What does this tell us?  It tells us that the SC box will necessarily be localized relative to the universe (including any external observer) to a precision much, much smaller than the distance D that distinguishes eigenstates |A> and |B> of the tiny object in superposition.  Thus, when the measuring device inside the box decoheres the superposition relative to the box, it also does so relative to the rest of the universe.  If there is a fact about the tiny object’s position (say, in location A) relative to the box, then there is also necessarily a fact about its position relative to the universe – i.e., decoherence within the box necessitates decoherence in general.  An outside observer may not know its position until he opens the box and looks, but the fact exists before that moment.  When a new fact emerges about the tiny object’s location due to interaction and correlation with the measuring device inside the box, then that new fact eliminates the quantum superposition relative to the rest of the universe, too.

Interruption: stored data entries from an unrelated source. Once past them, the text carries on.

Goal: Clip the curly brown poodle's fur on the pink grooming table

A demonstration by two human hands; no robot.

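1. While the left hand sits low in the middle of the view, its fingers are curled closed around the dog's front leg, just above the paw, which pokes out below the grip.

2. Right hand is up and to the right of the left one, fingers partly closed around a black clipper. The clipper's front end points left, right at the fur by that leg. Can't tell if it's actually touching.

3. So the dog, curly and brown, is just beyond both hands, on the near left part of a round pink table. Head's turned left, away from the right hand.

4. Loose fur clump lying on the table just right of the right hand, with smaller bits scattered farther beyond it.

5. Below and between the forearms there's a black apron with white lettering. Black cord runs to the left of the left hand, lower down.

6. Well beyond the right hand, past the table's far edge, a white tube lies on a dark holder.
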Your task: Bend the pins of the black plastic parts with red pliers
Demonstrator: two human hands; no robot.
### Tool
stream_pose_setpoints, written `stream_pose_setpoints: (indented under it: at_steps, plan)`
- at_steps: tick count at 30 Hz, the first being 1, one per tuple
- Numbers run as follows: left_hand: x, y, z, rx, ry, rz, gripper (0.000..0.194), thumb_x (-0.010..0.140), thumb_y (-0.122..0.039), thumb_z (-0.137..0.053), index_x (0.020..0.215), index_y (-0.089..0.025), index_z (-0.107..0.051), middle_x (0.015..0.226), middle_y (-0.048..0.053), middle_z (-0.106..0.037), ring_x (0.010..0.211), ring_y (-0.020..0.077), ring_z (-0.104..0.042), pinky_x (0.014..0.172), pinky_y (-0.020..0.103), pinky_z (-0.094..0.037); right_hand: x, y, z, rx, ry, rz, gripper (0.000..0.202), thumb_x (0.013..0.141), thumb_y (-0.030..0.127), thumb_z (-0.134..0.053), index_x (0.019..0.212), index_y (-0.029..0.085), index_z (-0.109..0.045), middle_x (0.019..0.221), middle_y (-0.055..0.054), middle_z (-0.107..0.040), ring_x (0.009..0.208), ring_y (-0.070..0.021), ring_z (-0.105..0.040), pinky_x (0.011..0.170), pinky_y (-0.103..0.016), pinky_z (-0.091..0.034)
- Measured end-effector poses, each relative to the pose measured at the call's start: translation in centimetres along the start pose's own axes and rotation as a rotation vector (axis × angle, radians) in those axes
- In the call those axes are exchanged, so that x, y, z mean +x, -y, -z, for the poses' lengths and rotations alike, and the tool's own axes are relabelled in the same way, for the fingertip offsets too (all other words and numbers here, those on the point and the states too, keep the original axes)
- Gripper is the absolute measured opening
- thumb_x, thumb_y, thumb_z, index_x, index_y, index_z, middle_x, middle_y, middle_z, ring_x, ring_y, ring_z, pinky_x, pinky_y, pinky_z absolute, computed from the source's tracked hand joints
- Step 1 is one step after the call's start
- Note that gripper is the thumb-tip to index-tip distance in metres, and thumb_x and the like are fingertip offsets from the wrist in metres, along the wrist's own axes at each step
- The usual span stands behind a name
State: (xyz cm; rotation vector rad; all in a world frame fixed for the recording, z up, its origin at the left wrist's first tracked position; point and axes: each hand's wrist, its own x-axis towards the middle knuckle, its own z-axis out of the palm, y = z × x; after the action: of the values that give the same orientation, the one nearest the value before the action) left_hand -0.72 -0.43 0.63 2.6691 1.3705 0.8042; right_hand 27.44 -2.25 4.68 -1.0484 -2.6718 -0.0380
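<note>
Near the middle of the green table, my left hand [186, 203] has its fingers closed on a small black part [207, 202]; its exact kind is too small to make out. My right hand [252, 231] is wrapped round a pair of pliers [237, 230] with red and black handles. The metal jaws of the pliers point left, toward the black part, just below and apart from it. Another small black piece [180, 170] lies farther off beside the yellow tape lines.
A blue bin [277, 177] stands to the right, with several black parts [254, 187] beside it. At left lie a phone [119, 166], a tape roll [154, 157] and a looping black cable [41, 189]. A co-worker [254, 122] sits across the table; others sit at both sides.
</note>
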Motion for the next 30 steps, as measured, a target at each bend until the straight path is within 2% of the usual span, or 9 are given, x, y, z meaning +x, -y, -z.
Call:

And, by the way, the conclusion doesn’t change by arbitrarily reducing the distance D.  A philosopher might reply that if we make D really small, then eventually localization of the tiny object relative to the box might not localize it relative to the universe.  Fine.  But ultimately, to make the SC experiment work, we have to amplify whatever distance distinguishes eigenstates |A> and |B> to some large macroscopic distance.  For instance, the macroscopic mass of the measuring device has eigenstates |MA> and |MB> which are necessarily distinguishable over a large (i.e., macroscopic) distance – say 1cm, which is 104 larger than D=1μm.  (Even at the extreme end, to sustain a superposition of the cat, if there is an atom in a blood cell that would have been in its head in state |live> at a particular time that is in its tail in state |dead>, then quantum fuzziness would be required on the order of 1m.)

What this tells us is that quantum amplification doesn’t create a problem where none existed.  If there is no physical possibility, even in principle, of creating a macroscopic quantum superposition by sending a kilogram-scale object into deep space and waiting for quantum fuzziness to appear – whether or not you try to “thermally isolate” it – then you can’t stuff a kilogram-scale cat in a box and depend on quantum amplification to outsmart nature.  There simply is no way, even in principle, to adequately isolate a macroscopic object (cat included) to allow the existence of a macroscopic quantum superposition.